- Opening Delimiter -
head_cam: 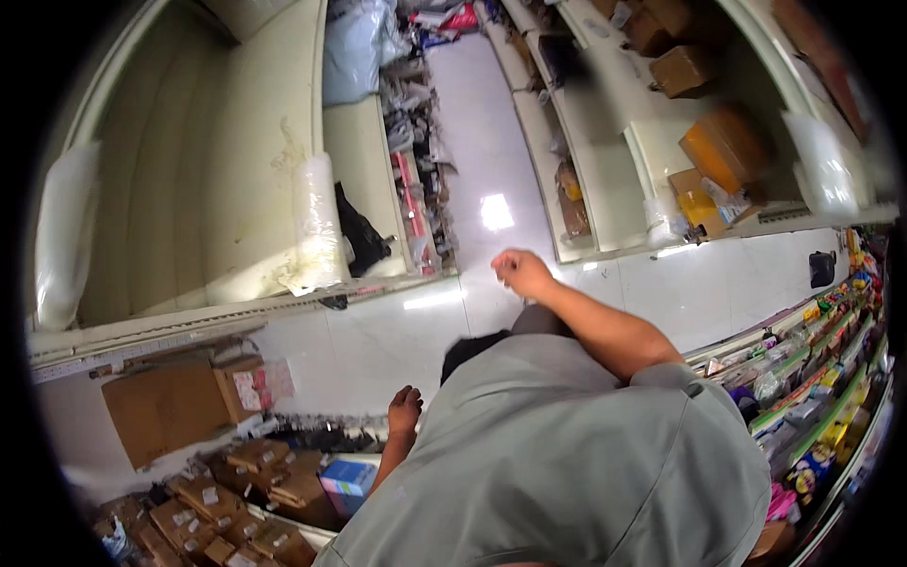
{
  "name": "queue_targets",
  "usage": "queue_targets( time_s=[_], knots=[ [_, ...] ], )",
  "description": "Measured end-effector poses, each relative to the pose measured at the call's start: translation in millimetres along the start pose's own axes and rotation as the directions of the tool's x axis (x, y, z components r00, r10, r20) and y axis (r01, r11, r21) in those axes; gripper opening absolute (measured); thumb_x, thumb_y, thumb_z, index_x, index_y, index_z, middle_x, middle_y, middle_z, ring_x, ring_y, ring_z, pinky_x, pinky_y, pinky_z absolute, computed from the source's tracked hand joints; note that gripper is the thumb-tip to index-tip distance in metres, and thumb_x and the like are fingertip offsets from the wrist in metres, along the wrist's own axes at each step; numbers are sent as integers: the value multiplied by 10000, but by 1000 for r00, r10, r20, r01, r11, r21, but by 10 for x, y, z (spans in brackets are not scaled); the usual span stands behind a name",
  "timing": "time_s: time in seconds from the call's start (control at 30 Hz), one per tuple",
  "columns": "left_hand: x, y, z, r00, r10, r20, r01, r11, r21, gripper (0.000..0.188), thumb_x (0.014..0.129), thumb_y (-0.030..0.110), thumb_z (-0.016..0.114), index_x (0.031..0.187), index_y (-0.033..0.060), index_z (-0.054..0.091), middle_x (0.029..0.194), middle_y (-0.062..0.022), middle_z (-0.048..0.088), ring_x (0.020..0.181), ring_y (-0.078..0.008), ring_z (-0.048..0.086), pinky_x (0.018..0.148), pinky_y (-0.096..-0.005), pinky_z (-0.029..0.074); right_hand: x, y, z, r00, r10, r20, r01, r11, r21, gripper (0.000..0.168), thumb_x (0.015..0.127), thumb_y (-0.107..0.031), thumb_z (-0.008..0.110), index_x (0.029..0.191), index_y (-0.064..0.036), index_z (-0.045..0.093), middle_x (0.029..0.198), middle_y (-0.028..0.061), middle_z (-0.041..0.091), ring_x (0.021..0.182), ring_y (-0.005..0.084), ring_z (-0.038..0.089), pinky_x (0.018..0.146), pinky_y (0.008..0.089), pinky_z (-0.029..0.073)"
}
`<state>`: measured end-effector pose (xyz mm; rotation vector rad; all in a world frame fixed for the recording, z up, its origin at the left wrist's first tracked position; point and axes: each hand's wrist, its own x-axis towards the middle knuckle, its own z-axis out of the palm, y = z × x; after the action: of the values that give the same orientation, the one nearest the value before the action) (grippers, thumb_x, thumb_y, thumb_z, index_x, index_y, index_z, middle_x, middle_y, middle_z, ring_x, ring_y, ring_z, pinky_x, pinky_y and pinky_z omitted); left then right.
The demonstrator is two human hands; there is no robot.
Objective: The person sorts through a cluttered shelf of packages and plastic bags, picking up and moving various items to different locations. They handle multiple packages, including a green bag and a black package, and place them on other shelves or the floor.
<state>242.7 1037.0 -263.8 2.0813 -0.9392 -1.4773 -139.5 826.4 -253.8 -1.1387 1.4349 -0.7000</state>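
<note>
Above the white tile floor (368,354), my right hand (524,274) reaches forward with loosely curled fingers and a gap beside the thumb. Nothing shows in it. It is closest to the mouth of a narrow aisle between two shelf units and touches neither. Low at my left side hangs my left hand (405,410), its fingers bent and the palm side hidden. No held thing can be made out there. Behind that hand, along my left forearm, a blue box (348,485) stands among brown cardboard boxes (301,496).
Ahead on the left is a cream shelf (255,177) with a plastic-wrapped post (317,220). A black bag (360,234) lies beside it. Cardboard boxes (730,145) sit on the right shelving. Packed goods shelves (815,397) line my right. A flat cardboard box (170,407) lies at left.
</note>
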Motion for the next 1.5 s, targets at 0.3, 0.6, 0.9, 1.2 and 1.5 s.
queue_targets(
  time_s=[0.3, 0.6, 0.9, 1.2, 1.5],
  knots=[
    [-140, 918, 677, 993, 51, -108, -43, 997, 71, 441, 942, 290, 601, 1216, -55, 603, 981, -125, 694, 819, -156, 668, 710, -287, 531, 796, -165, -545, 982, 171, 76, -180, 975, 131, 153, 888, -149, 635, 976, -39, 695, 779, 46, 684, 705, 122, 651, 634, 284, 521],
    [1733, 2566, 1091, 953, -74, -294, 27, 986, -163, 561, 946, 244, 593, 1393, -53, 430, 1287, -195, 582, 1164, -265, 570, 986, -343, 442, 1508, -449, -1031, 979, 203, -8, -198, 962, 187, 152, 927, -101, 583, 1014, -6, 664, 780, 46, 660, 648, 111, 604, 591, 256, 494],
    [2430, 2818, 1075, 701, 255, -666, -86, 957, 276, 811, 836, 279, 639, 1438, -128, 278, 1470, -372, 292, 1389, -491, 265, 1179, -521, 186, 2456, -976, -1072, 980, 192, 57, -195, 979, 53, 163, 929, -92, 560, 1031, -19, 663, 786, 41, 655, 667, 111, 606, 642, 265, 516],
    [3151, 3058, 694, 470, -397, -788, 617, 787, -28, 829, 799, 539, 631, 1329, -75, 460, 1321, -265, 502, 1201, -409, 506, 1024, -500, 400, 3929, -1586, -1123, 956, 84, 283, -73, 996, -49, 140, 905, -76, 573, 1002, -3, 642, 810, 45, 657, 690, 123, 618, 645, 283, 529],
    [3493, 3392, 781, 519, -447, -729, 299, 893, -335, 469, 914, 346, 619, 1254, 24, 608, 1278, -185, 612, 1114, -326, 621, 956, -443, 488, 5515, -2550, -1762, 953, 9, 302, 50, 981, -187, 168, 887, -157, 629, 945, -6, 676, 798, 59, 680, 672, 138, 633, 630, 297, 540]
  ],
)
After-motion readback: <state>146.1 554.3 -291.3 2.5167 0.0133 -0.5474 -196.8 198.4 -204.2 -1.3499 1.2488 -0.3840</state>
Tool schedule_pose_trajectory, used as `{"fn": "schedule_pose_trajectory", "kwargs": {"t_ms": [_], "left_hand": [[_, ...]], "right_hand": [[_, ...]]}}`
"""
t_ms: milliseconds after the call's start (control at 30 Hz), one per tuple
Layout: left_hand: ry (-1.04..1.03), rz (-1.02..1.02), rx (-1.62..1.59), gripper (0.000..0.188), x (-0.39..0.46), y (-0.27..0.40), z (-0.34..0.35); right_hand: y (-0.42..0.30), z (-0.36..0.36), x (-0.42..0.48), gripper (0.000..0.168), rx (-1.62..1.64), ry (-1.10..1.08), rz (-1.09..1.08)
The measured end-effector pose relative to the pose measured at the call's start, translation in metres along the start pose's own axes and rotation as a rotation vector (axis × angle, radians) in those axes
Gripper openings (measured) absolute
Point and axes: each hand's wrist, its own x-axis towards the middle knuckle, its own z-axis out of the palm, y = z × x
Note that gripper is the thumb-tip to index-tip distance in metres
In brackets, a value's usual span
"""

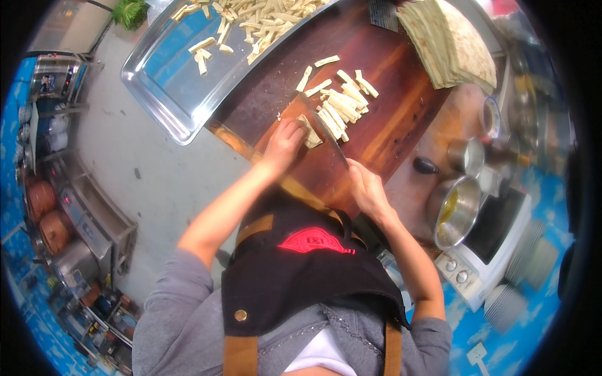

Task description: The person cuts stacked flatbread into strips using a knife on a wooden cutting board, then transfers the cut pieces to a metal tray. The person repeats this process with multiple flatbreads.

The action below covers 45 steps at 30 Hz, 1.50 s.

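Observation:
My right hand (369, 188) is closed around the handle of a kitchen knife (324, 129), its long blade reaching up and left over a wooden cutting board (400, 127). My left hand (284, 143) presses on a small stack of flatbread pieces (310, 134), just left of the blade. Right of the blade lies a pile of cut flatbread strips (345, 105), with a few loose strips above it. Large folded sheets of flatbread (437, 44) rest at the board's upper right. A metal tray (174, 103) at the upper left holds many more strips.
Right of the board stand a steel bowl with yellow contents (454, 211), a small metal pot (465, 156) and a dark oval object (425, 165). A white appliance with knobs (489, 254) is at the lower right, near stacked plates (541, 258). A flat metal blade (383, 14) lies at the top.

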Motion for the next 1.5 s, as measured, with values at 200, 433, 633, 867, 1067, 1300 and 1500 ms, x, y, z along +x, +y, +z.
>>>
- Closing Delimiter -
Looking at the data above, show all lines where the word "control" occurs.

**Task output:**
  "timing": "time_s: time in seconds from the call's start (control at 30 Hz), one per tuple",
t_ms: milliseconds after the call's start (control at 30 Hz), one per tuple

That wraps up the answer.